Say how many lines in the records include the string "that", adding no other words.

INFORMATION GIVEN →

*** Begin section ***

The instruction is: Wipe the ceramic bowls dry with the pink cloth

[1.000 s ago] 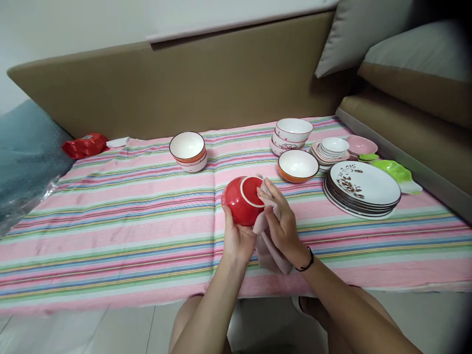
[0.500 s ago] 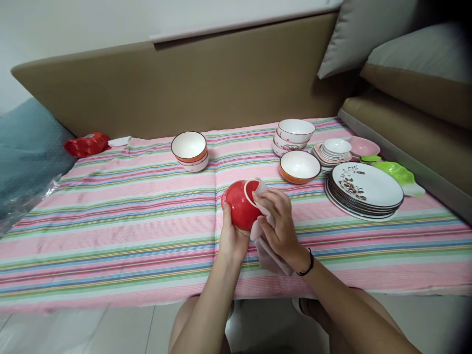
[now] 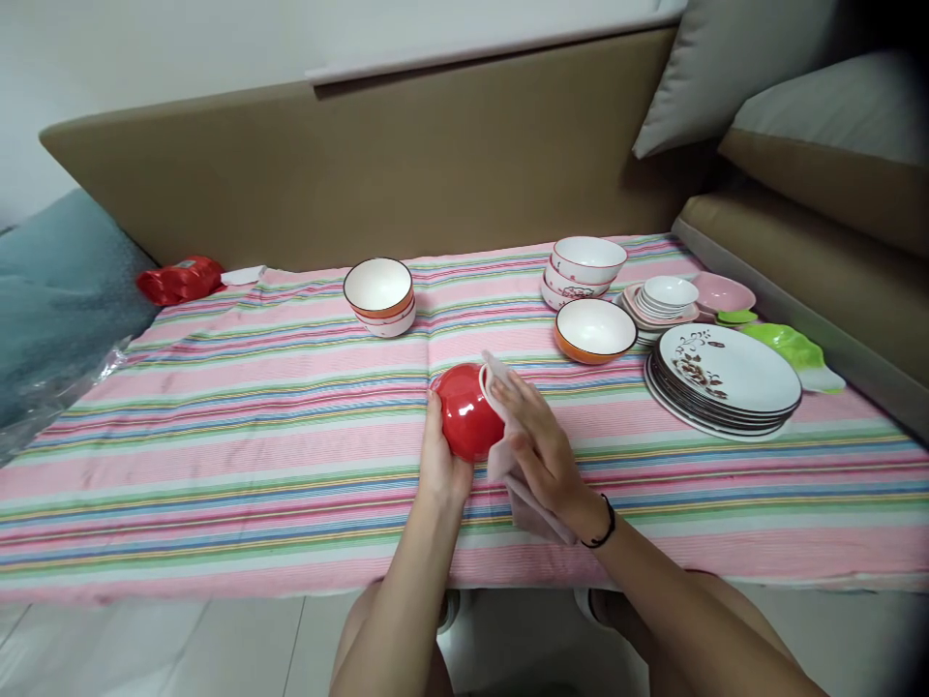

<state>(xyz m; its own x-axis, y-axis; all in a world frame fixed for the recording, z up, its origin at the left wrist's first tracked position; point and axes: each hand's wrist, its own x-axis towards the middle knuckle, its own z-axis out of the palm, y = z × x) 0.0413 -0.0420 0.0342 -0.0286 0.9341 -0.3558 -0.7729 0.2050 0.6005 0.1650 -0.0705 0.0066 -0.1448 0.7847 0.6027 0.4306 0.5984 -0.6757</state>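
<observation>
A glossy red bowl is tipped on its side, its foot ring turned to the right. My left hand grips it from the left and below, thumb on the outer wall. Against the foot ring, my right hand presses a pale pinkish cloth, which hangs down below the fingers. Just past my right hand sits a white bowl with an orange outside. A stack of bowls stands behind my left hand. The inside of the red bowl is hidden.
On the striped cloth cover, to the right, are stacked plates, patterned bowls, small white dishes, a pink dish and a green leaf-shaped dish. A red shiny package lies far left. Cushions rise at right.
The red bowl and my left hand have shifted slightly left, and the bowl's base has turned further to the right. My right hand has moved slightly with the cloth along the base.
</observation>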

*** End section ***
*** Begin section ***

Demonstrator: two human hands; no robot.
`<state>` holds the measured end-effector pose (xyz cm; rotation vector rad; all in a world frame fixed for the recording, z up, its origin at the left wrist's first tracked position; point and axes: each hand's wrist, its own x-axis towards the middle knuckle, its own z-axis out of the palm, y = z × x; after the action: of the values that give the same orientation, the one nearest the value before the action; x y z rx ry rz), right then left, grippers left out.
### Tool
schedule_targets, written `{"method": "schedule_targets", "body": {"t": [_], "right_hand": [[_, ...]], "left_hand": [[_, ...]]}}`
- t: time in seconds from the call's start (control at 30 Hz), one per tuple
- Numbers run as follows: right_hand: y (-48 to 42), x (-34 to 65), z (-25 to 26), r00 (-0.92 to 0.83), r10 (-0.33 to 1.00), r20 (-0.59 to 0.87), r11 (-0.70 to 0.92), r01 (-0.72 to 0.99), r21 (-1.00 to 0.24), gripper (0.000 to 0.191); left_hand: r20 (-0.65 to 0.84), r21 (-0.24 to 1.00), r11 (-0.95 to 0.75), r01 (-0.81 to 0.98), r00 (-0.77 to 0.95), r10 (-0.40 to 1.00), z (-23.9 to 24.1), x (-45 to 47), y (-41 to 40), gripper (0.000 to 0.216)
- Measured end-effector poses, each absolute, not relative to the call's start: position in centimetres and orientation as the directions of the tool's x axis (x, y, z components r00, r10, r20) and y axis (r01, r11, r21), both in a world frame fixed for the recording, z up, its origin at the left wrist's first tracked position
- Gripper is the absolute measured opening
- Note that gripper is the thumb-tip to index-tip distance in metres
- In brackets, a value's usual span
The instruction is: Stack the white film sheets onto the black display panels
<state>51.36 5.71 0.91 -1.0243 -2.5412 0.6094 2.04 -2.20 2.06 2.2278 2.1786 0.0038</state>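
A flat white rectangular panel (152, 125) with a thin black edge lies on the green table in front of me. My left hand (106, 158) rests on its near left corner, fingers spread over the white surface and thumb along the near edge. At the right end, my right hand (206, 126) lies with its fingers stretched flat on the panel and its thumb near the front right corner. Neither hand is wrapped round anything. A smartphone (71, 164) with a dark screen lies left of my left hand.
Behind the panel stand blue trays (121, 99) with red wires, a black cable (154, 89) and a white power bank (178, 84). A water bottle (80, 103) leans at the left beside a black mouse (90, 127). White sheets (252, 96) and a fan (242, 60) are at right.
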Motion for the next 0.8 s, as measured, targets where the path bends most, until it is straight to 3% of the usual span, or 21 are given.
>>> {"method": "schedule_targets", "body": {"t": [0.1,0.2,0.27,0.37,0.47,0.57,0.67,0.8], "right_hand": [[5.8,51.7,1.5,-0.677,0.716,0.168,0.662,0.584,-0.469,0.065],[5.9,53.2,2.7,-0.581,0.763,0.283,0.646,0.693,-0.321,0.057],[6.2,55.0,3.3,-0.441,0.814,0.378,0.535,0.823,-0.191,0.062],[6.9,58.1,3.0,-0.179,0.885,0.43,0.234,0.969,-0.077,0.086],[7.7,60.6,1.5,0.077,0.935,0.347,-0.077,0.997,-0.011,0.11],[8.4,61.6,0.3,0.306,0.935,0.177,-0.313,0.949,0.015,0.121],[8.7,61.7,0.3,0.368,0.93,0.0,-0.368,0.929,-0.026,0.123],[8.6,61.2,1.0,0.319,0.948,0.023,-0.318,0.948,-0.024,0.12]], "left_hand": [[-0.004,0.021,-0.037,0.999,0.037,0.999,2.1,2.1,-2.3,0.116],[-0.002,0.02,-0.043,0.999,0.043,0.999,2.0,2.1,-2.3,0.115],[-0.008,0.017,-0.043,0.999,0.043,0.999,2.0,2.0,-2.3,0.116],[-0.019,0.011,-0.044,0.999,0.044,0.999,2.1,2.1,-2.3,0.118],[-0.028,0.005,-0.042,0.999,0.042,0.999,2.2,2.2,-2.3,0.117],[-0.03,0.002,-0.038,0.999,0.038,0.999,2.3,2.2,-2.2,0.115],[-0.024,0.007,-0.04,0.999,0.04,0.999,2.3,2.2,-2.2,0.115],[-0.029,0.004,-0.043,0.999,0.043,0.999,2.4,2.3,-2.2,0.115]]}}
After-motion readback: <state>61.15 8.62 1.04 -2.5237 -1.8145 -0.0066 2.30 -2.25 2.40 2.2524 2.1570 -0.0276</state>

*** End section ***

REPLY →
2